Available data Block Start
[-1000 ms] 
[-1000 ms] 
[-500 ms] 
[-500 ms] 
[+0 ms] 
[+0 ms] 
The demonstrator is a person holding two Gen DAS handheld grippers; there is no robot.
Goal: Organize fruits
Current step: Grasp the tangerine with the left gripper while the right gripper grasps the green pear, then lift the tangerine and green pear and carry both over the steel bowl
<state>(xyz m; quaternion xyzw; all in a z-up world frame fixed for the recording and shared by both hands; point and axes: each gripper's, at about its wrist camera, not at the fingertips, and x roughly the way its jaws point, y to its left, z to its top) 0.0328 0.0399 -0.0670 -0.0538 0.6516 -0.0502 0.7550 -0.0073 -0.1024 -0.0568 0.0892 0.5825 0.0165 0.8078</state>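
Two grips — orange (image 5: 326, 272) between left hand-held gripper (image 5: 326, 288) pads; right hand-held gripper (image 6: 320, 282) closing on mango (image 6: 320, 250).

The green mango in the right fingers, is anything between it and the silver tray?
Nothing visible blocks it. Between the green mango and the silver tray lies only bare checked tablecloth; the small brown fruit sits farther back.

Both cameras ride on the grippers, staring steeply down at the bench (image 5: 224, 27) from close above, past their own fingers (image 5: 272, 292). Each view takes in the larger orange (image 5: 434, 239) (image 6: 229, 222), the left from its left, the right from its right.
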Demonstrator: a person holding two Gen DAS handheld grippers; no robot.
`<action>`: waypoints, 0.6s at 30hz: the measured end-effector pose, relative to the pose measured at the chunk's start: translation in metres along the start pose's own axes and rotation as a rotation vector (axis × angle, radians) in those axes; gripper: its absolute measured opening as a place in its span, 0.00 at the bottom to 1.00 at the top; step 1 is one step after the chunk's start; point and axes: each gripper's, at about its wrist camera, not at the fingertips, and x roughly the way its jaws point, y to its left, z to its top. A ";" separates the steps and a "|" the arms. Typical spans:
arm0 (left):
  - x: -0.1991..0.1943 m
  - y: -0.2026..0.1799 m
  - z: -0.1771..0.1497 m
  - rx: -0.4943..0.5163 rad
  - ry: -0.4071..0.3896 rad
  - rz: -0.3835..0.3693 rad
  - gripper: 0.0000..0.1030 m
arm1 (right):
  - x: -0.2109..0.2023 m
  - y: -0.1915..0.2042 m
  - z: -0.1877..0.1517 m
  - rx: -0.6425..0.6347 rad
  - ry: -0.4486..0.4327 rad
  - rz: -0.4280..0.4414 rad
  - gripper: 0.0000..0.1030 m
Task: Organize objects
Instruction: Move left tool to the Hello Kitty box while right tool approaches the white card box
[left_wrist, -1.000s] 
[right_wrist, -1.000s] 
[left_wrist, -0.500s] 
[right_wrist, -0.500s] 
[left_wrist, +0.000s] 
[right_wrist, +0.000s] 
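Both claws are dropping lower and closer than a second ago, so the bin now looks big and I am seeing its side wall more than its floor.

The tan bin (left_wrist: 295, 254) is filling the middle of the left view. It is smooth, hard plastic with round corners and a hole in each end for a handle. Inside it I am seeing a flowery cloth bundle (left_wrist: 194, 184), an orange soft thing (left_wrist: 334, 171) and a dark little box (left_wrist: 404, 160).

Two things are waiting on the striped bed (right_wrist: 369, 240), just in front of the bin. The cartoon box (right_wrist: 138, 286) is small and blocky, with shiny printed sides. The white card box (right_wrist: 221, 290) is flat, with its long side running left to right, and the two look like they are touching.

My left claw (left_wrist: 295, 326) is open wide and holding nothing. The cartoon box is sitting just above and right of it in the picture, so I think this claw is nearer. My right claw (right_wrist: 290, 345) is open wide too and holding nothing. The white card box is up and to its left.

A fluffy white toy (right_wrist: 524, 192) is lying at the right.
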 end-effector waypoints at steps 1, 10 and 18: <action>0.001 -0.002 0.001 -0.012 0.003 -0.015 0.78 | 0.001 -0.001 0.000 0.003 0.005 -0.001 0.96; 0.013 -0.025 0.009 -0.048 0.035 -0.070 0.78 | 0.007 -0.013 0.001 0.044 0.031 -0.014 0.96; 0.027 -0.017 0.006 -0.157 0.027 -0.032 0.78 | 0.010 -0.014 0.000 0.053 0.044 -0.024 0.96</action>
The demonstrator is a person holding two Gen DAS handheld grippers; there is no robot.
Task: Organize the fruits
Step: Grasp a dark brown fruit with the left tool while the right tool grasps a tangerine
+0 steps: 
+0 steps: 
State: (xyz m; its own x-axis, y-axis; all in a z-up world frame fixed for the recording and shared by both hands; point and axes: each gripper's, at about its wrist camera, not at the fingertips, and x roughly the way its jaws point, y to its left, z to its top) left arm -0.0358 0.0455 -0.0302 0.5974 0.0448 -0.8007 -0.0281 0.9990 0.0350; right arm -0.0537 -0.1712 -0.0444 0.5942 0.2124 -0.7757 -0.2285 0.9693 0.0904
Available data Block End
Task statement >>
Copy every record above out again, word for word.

Exercise solution >>
[-1000 ms] 
[-1000 ms] 
[-500 ms] 
[-500 ms] 
[+0 ms] 
[+0 ms] 
The demonstrator is a person holding two Gen DAS handheld grippers; there is no robot.
Goal: Organize fruits
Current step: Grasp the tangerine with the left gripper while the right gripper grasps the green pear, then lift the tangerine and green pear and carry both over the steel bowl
<state>(xyz m; quaternion xyzw; all in a z-up world frame fixed for the recording and shared by both hands; point and axes: each gripper's, at about its wrist camera, not at the fingertips, and x roughly the way its jaws point, y to its left, z to its top) 0.0328 0.0399 -0.0670 -0.0538 0.6516 -0.0502 0.7550 -0.0073 -0.1024 -0.0568 0.0892 0.5825 0.0165 0.8078</state>
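Two grips — orange (image 5: 326, 272) between left hand-held gripper (image 5: 326, 288) pads; right hand-held gripper (image 6: 320, 282) closing on mango (image 6: 320, 250).

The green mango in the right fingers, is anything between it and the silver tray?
Nothing visible blocks it. Between the green mango and the silver tray lies only bare checked tablecloth; the small brown fruit sits farther back.

Both cameras ride on the grippers, staring steeply down at the bench (image 5: 224, 27) from close above, past their own fingers (image 5: 272, 292). Each view takes in the larger orange (image 5: 434, 239) (image 6: 229, 222), the left from its left, the right from its right.
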Demonstrator: a person holding two Gen DAS handheld grippers; no robot.
`<action>`: waypoints, 0.6s at 30hz: the measured end-effector pose, relative to the pose measured at the chunk's start: translation in metres along the start pose's own axes and rotation as a rotation vector (axis × angle, radians) in those axes; gripper: its absolute measured opening as a place in its span, 0.00 at the bottom to 1.00 at the top; step 1 is one step after the chunk's start; point and axes: each gripper's, at about its wrist camera, not at the fingertips, and x roughly the way its jaws point, y to its left, z to its top. A ";" separates the steps and a "|" the arms. Typical spans:
arm0 (left):
  - x: -0.1991..0.1943 m
  - y: -0.2026..0.1799 m
  - z: -0.1771..0.1497 m
  - rx: -0.4943..0.5163 rad
  - ry: -0.4071..0.3896 rad
  - rz: -0.3835..0.3693 rad
  - gripper: 0.0000..0.1030 m
arm1 (right):
  - x: -0.2109..0.2023 m
  - y: -0.1915..0.2042 m
  - z: -0.1877..0.1517 m
  - rx: -0.6425..0.6347 rad
  - ry: -0.4486..0.4327 rad
  - rz: -0.4280..0.4414 rad
  - gripper: 0.0000..0.1030 m
Task: Organize objects
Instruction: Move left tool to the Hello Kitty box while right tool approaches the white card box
[left_wrist, -1.000s] 
[right_wrist, -1.000s] 
[left_wrist, -0.500s] 
[right_wrist, -0.500s] 
[left_wrist, +0.000s] 
[right_wrist, +0.000s] 
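Both claws are dropping lower and closer than a second ago, so the bin now looks big and I am seeing its side wall more than its floor.

The tan bin (left_wrist: 295, 254) is filling the middle of the left view. It is smooth, hard plastic with round corners and a hole in each end for a handle. Inside it I am seeing a flowery cloth bundle (left_wrist: 194, 184), an orange soft thing (left_wrist: 334, 171) and a dark little box (left_wrist: 404, 160).

Two things are waiting on the striped bed (right_wrist: 369, 240), just in front of the bin. The cartoon box (right_wrist: 138, 286) is small and blocky, with shiny printed sides. The white card box (right_wrist: 221, 290) is flat, with its long side running left to right, and the two look like they are touching.

My left claw (left_wrist: 295, 326) is open wide and holding nothing. The cartoon box is sitting just above and right of it in the picture, so I think this claw is nearer. My right claw (right_wrist: 290, 345) is open wide too and holding nothing. The white card box is up and to its left.

A fluffy white toy (right_wrist: 524, 192) is lying at the right.
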 end-effector waypoints at steps 1, 10 and 18: <action>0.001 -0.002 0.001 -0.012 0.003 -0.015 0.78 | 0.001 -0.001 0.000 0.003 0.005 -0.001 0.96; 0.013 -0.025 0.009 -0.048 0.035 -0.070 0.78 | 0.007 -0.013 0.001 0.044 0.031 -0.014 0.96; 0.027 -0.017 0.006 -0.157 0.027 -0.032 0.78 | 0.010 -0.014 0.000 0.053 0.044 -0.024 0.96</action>
The demonstrator is a person holding two Gen DAS handheld grippers; there is no robot.
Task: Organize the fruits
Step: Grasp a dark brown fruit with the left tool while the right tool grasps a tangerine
+0 steps: 
+0 steps: 
State: (xyz m; its own x-axis, y-axis; all in a z-up world frame fixed for the recording and shared by both hands; point and axes: each gripper's, at about its wrist camera, not at the fingertips, and x roughly the way its jaws point, y to its left, z to its top) left arm -0.0358 0.0455 -0.0302 0.5974 0.0448 -0.8007 -0.0281 0.9990 0.0350; right arm -0.0537 -0.1712 -0.0444 0.5942 0.2124 -0.7757 -0.2285 0.9693 0.0904

This exercise requires no further work.